Apple Silicon is nothing like the trays in a Mac Pro. For Unified Memory to work, all GPUs and all CPUs in the system would need to use the same bank of RAM. Putting different RAM on different trays doesn't solve that. You're just putting multiple Mac Minis in a single case. Nothing makes that unified.
This a bit over the top of what Unified memory means or not. DIMM cards are RAM modules on different daughter logic boards . Using DIMMs doesn't necessarily "disallow" unified memory.
The irregularity that federated memory implementations brings constraints that a relatively high performance GPU probably doesn't want to have to deal with if out to maximize "frame rate refresh" and a few other GPU specific functionality.
Can still have unified memory if the nodes of the system are separated by distance. Non Uniforma Memory access (NUMA ) adds synchronization overhead to cache coherency and/or write updates it is still can be a "flat" uniform memory access if the memory mapping ( MMUs ) is all coherent across the nodes. It isn't maximum Perf/Watt though. All that "long distance" travel is going to soak up more power than a more physically compact system. ( Ryzen (with iGPU) can be Uniform but it isn't a Perf/Watt efficient. )

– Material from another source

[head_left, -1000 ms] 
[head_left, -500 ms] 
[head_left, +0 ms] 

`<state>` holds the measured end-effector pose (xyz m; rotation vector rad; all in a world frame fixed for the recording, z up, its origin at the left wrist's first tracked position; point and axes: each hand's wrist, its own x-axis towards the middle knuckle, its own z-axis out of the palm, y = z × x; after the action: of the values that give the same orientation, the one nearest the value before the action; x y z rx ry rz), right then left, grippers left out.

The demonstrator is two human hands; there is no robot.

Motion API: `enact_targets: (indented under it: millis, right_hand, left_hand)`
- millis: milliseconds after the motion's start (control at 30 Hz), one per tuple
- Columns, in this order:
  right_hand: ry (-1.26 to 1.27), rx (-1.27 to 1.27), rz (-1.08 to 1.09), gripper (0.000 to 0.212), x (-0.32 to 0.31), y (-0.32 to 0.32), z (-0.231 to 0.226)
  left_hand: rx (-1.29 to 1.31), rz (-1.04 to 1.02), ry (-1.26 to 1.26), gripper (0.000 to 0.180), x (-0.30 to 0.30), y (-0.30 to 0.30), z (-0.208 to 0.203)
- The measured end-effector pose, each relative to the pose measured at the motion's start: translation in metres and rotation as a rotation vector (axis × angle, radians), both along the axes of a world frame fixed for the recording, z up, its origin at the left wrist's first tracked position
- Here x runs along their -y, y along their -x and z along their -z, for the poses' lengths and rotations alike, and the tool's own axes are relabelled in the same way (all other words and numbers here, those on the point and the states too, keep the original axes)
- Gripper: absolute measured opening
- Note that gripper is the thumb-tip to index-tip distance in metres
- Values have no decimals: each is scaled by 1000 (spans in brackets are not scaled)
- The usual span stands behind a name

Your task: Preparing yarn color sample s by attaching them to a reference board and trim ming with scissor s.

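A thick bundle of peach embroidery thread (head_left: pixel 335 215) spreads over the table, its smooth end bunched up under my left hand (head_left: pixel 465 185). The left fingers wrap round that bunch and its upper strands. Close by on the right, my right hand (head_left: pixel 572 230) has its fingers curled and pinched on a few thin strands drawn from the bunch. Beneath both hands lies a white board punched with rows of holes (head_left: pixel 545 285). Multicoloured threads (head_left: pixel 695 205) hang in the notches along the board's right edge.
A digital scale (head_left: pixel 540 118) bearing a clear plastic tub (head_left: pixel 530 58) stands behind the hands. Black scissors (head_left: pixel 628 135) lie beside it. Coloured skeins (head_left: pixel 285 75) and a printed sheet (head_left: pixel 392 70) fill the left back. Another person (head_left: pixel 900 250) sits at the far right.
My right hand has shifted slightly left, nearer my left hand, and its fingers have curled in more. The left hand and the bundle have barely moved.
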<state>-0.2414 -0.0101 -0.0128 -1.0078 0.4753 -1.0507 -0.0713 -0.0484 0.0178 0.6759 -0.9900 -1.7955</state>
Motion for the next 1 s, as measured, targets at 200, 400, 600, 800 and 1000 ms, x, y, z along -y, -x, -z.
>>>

Unified goes back to how the bus(es) that carry the memory input/output are coordinated and "unified". A modern four package Xeon SP system still has unified memory across all the CPU cores even though there are four CPU sockets and an order of magnitude more DIMM slots. Each package has a UPI network between them and an internal ring networks to move memory requests and coherency information around so that all can access.
Basically it's adding a bunch of discrete SoCs into the same box, and then handwaving and going "and unification magic happens somehow."
The different nodes off on different "trays" isn't the important part. Lack of a bus to do requests and transfers on would be an issue.
Apple could use something like Infinity Fabric to link multiple SoCs together, like AMD is doing. But that's not true unified memory space, it just makes the CPUs and GPU's act like they're in a single unified space. Still interesting, but it's not the same performance outcome.
Again, Infinity Fabric isn't a "dis qualifier" in and of itself. Can lead to some NUMA impacts , but NUMA is tangential to "Unified". How the memory data traffic bus transparently routes requests is bigger factor.
A different performance outcome doesn't make something "unified". That is a tangent dimension of measure. Can be unified and slower performance. Both Unified and Performance have slightly different set of trade-offs. Go "too far" on one , then can start to loose the other.
It's also not really necessary. The rumored "quad" M1 Max chip will be plenty hot and plenty fast. And probably extremely expensive.
Likely collectively hot, but the components are likely going to be relatively low ( relation to the total ) so that it allows Apple to dense pack the components. Not the cheaper PCB mounting that AMD is doing on Ryzen non-iGPU packages, but much , much closer together. Part of that trade off is probably maximizing scale out to four ( or maybe just 2 for M1 if abandon Jade4C in the first M-series iteration. ).